Un peu comme O.J. Simpson, acquitté au criminel mais condamné au civil, un homme issu d'une famille campagnarde de 20 enfants devra finalement verser 250 000$ à huit de ses frères et soeurs dans la foulée d'une terrible histoire d'inceste.

On a découvert le pot aux roses lors d'un conseil de famille organisé en 2006 au sujet de mystérieux retraits d'argent dans le compte bancaire de leur mère. L'une des filles de la famille a alors lancé à propos de son frère, qui administrait le compte: «Il a brisé ma vie, mais il ne brisera pas celle de maman!»

Interrogée par ses frères et soeurs sur ce qu'elle entendait par là, elle a déclaré que son frère l'avait violée quand elle avait 13 ans.

Une autre de ses soeurs a alors avoué qu'elle avait subi le même sort dès l'âge de 5 ans. Lorsqu'elle a eu 10 ans, son frère lui aurait dit: «Tu deviens une grande fille, on peut arrêter.»

À la Cour criminelle, où le juge doit acquitter l'accusé au moindre doute raisonnable sur sa culpabilité, l'homme a été acquitté.

Estimant que ses frères et soeurs s'étaient ligués contre lui «pour le poursuivre au criminel s'il ne débarquait pas des papiers», l'homme s'est tourné vers la Cour supérieure pour poursuivre huit d'entre eux.

Une très mauvaise idée.

Devant les nombreuses contradictions dans le témoignage de l'homme, et forte de nouvelles preuves, la juge Lise Matteau a conclu sans mal, elle, qu'il y avait bel et bien eu viol et qu'il n'était pas trop tard pour ordonner réparation.

L'homme ne s'est pas aidé en commençant par nier catégoriquement les faits, pour ensuite dire étrangement que toutes ces histoires l'avaient amené à remonter dans sa mémoire pour tenter de trouver s'il l'avait fait. «J'ai rien trouvé», a-t-il conclu. Cet exercice, dit-il, l'aurait même mené à la dépression.

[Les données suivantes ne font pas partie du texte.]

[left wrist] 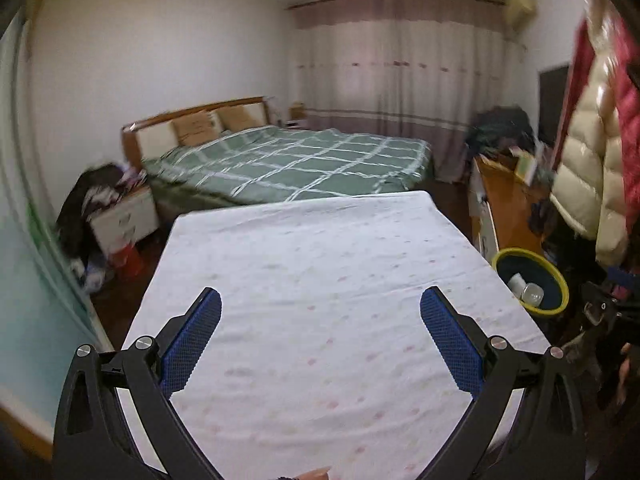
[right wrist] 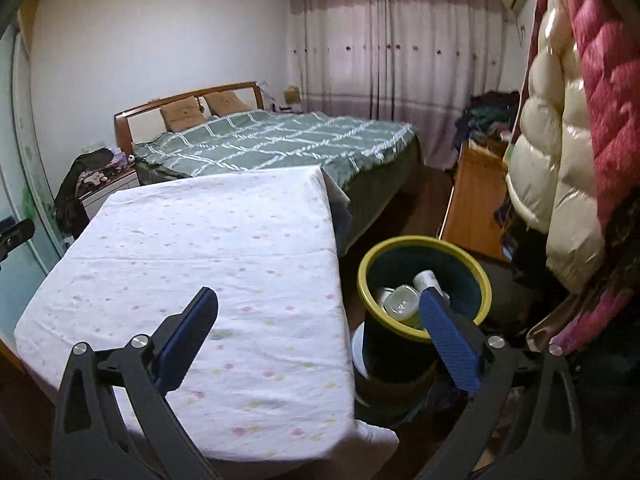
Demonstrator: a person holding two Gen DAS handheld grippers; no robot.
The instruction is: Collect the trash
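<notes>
I'm holding my left gripper [left wrist: 320, 312] and right gripper [right wrist: 318, 312] spread wide, gripping nothing — the trash [right wrist: 400, 302] is lying inside the yellow-rimmed bin [right wrist: 366, 280] beside the table [right wrist: 200, 248].

1. The right hand-held gripper [right wrist: 318, 304] hangs with its two blue-padded fingers [right wrist: 448, 344] spread wide and nothing between them.
2. Its left finger lies over the surface [right wrist: 180, 240], which wears a white cloth with small coloured dots.
3. Its right finger lies in front of the bin [right wrist: 400, 344], a dark bin with a yellow rim that stands on the floor just beside the surface's right edge.
4. Inside the bin lie pale containers: a clear jar [right wrist: 402, 302] seen end-on and a white tube [right wrist: 428, 280] behind it.
5. Behind the surface stands a bed [right wrist: 272, 140] with a green checked cover.
6. On the right hang a cream puffer coat [right wrist: 548, 152] and a red one [right wrist: 608, 92].
</notes>
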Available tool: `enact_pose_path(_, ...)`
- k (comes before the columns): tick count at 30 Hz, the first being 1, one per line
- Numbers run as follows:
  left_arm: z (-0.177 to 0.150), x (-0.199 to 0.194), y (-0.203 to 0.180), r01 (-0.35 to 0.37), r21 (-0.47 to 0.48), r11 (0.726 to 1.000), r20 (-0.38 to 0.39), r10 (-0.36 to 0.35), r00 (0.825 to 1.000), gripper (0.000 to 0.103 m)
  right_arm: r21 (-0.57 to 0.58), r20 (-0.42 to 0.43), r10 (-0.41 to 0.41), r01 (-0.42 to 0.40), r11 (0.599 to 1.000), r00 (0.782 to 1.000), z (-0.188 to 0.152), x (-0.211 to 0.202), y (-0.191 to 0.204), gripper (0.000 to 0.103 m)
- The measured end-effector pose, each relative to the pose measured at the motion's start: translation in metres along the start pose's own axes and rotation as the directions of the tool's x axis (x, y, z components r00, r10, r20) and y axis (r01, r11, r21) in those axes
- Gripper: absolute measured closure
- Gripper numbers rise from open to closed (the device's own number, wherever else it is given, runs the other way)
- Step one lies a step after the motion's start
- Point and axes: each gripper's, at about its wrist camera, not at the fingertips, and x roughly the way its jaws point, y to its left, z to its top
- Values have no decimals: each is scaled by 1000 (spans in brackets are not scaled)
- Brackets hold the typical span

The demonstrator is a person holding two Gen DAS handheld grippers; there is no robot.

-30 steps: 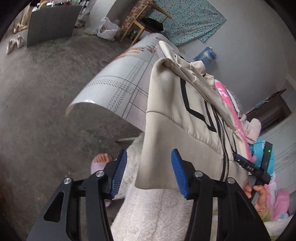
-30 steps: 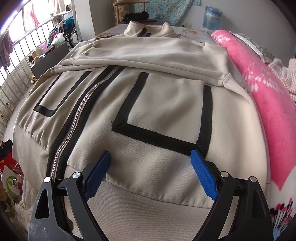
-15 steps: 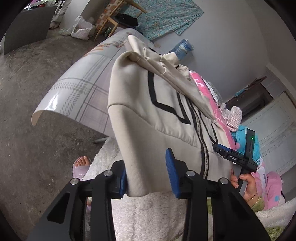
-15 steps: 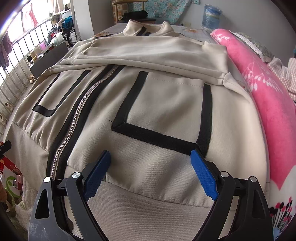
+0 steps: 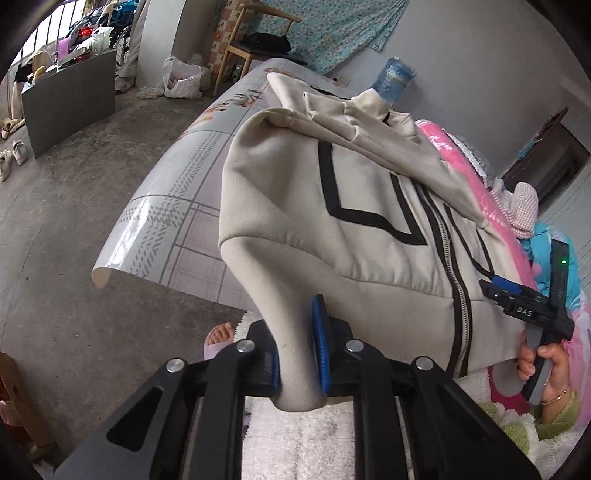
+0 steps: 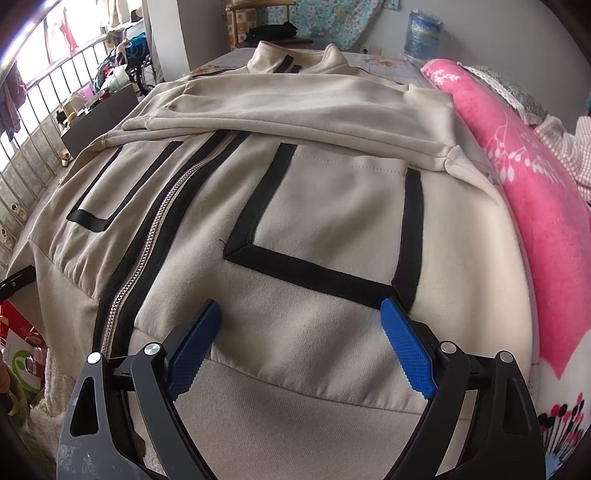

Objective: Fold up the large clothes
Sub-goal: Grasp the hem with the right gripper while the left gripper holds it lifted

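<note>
Closing now on the hem corner that hung loose between wide jaws a second back; right side unmoved.

Bottom centre of the left wrist view: left gripper (image 5: 298,350) pinching the lower corner of the beige jacket (image 5: 369,229), blue pads pressing on bunched cloth, jaws closing, likely to secure the hem for lifting into a fold. Lower centre of the right wrist view: right gripper (image 6: 301,347) spread wide above the jacket's waistband, clasping nothing, seemingly poised over the opposite hem corner. Farther up: jacket flat on the table (image 5: 177,221), zipper (image 6: 155,251) closed, sleeves (image 6: 295,110) crossed over the chest. Right edge: pink blanket (image 6: 535,192). Top: blue water bottle (image 6: 421,33).
</note>
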Motion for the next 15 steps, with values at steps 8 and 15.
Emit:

Pour la juge Matteau, il n'est pas étonnant que les victimes se soient tues si longtemps. Elle a évoqué la gêne, la honte - qui a notamment mené l'une d'elles à faire deux tentatives de suicide et à prendre des antidépresseurs à long terme - et le manque total d'appui de leur mère et d'un autre de leurs frères quand elles ont tenté de parler.

L'une des deux soeurs, à l'âge de 30 ans, s'était confiée à sa mère. «Tu ne m'en as jamais parlé, O.K.?» a répondu celle-ci.

L'autre victime, alors qu'elle avait 17 ans, avait choisi de parler à un de ses frères. Il l'a plaquée au mur, l'a tenue par les deux épaules et lui a lancé à la figure: «Ne dis jamais cela à personne.»

À la cour civile, l'agresseur a soutenu que, de toute façon, tout cela était hors sujet puisqu'il était mineur au moment des faits qu'on lui reprochait.

Cet argument ne tient pas la route, a corrigé la juge. Dès qu'on est à même de distinguer entre le bien et le mal, on est responsable de ses actes.

Et comment aurait-il pu violer deux de ses soeurs alors qu'il y avait autant de monde à la maison? Encore là, la Cour a considéré crédible la version des victimes, qui ont expliqué que cela s'était notamment passé dans l'étable, ou le soir, quand tout le monde dormait, ou alors quand leur mère partait plusieurs jours pour l'un ou l'autre de ses accouchements.

Non seulement la juge Matteau n'a pas accordé un sou à l'homme, qui réclamait 690 000$ à ses frères et soeurs (notamment pour des problèmes de santé ou financiers qu'il disait consécutifs à la poursuite au criminel), mais elle l'a condamné à payer 250 000$: 25 000$ à l'une des victimes, 75 000$ à l'autre, et 25 000$ à chacun des six autres frères et soeurs victimes d'«abus de procédure».